Ford – Blanquefort : la dictature du capital19/12/20182018Journal/medias/journalnumero/images/2018/12/2629.jpg.445x577_q85_box-0%2C104%2C1383%2C1896_crop_detail.jpg

Dans les entreprises

Ford – Blanquefort : la dictature du capital

Ford a annoncé jeudi 13 décembre sa décision de rejeter le plan de reprise de l’usine de Blanquefort, près de Bordeaux, par l’entreprise Punch Power Glide. Dans le même communiqué, Ford confirmait la fermeture définitive du site, déjà annoncée au printemps dernier, pour août 2019. Le constructeur automobile sacrifie donc sur l’autel de ses profits, qui se montaient à plus de sept milliards de dollars en 2017, près de 900 emplois directs, 3 000 avec les emplois induits.

La recherche d’un repreneur est une obligation légale. Mais rechercher ne veut pas dire trouver et encore moins accepter.

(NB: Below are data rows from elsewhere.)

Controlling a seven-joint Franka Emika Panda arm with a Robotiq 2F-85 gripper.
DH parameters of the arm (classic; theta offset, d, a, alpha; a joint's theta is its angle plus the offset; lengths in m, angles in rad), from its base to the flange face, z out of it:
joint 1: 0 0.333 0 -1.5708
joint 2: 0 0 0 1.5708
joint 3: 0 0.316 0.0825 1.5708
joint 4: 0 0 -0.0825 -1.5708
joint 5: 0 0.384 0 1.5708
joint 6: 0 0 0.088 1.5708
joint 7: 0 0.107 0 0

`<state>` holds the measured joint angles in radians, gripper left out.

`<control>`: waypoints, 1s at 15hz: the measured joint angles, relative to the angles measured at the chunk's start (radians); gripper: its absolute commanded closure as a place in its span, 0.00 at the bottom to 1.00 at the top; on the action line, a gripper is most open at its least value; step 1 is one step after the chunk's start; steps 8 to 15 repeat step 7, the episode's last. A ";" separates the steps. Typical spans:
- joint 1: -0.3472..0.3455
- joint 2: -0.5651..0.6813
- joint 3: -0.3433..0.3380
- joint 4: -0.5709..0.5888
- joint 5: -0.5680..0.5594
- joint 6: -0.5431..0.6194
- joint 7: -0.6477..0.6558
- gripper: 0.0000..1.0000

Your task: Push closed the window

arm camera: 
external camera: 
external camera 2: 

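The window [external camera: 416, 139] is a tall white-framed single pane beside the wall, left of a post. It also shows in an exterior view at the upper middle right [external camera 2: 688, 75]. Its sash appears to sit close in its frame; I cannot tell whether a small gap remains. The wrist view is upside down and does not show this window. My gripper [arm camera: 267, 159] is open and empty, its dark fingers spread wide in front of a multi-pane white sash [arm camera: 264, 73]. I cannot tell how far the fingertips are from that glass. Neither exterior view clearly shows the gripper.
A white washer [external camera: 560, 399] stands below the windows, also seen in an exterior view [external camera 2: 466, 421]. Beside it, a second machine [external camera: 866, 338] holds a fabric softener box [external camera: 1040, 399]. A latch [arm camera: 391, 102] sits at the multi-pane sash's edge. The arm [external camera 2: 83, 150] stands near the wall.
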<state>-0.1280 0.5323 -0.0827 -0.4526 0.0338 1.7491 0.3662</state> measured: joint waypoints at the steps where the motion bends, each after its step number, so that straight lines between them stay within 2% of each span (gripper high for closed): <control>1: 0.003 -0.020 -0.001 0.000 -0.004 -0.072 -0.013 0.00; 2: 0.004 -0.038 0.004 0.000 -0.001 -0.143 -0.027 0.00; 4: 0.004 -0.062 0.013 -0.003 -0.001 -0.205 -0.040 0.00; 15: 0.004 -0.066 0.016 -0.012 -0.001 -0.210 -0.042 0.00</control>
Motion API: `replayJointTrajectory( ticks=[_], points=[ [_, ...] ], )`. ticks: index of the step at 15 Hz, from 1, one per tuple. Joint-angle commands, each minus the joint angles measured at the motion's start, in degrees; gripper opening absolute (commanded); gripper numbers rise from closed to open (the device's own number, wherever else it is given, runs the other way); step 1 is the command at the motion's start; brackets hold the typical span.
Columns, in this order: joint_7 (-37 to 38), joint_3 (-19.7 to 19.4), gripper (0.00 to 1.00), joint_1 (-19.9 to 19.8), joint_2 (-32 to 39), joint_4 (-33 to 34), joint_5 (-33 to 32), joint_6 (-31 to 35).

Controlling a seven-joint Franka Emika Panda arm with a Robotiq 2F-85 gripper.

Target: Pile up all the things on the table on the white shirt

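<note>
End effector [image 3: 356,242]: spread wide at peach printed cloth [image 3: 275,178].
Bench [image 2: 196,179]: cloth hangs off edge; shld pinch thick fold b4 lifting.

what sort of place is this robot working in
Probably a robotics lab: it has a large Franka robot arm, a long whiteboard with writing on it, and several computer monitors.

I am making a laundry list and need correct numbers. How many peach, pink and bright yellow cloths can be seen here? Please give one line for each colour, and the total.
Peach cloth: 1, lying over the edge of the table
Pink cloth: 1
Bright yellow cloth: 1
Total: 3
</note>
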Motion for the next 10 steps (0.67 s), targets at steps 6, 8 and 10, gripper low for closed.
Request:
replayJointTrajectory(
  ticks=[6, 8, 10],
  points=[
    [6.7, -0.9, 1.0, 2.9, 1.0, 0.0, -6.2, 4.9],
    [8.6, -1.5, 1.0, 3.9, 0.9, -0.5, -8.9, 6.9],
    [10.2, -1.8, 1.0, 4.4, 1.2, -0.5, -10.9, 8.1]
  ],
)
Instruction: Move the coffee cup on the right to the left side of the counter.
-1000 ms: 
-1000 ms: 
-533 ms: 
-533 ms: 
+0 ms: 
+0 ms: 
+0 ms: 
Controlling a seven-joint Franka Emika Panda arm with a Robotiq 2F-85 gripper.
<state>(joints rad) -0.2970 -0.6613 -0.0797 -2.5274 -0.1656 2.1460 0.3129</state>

Ainsi, ce n’est pas le cabinet mandaté par Ford pour examiner les offres de reprise du site qui a trouvé Punch, que Ford avait déjà rejeté une première fois mi-octobre, mais ce sont l’État et les syndicats qui ont négocié avec cette entreprise belge un nouveau plan de reprise, présenté à Ford le 11 décembre. Ce plan de reprise ne concernait que 300 à 400 travailleurs, les autres bénéficiant de conditions de préretraite jugées favorables. Il a à peine été regardé par Ford qui, en réalité, a décidé depuis longtemps de fermer l’usine. En 2008, Ford avait trouvé un repreneur à qui sous-traiter la fermeture. Mais l’échec de ce repreneur, qui au passage puisa quelques millions dans la caisse avant de mettre la clé sous la porte, fut trop rapide et trop voyant. Ford dut reprendre le site en 2011, largement aidé par l’État et les collectivités locales au travers d’un plan de 50 millions d’euros de subventions publiques, un plan qui courait jusqu’au printemps 2018. Aujourd’hui, comble du cynisme patronal, Ford justifie le rejet de la reprise par Punch en prétextant que cela ne limiterait pas « le risque de possibles pertes d’emplois futures ».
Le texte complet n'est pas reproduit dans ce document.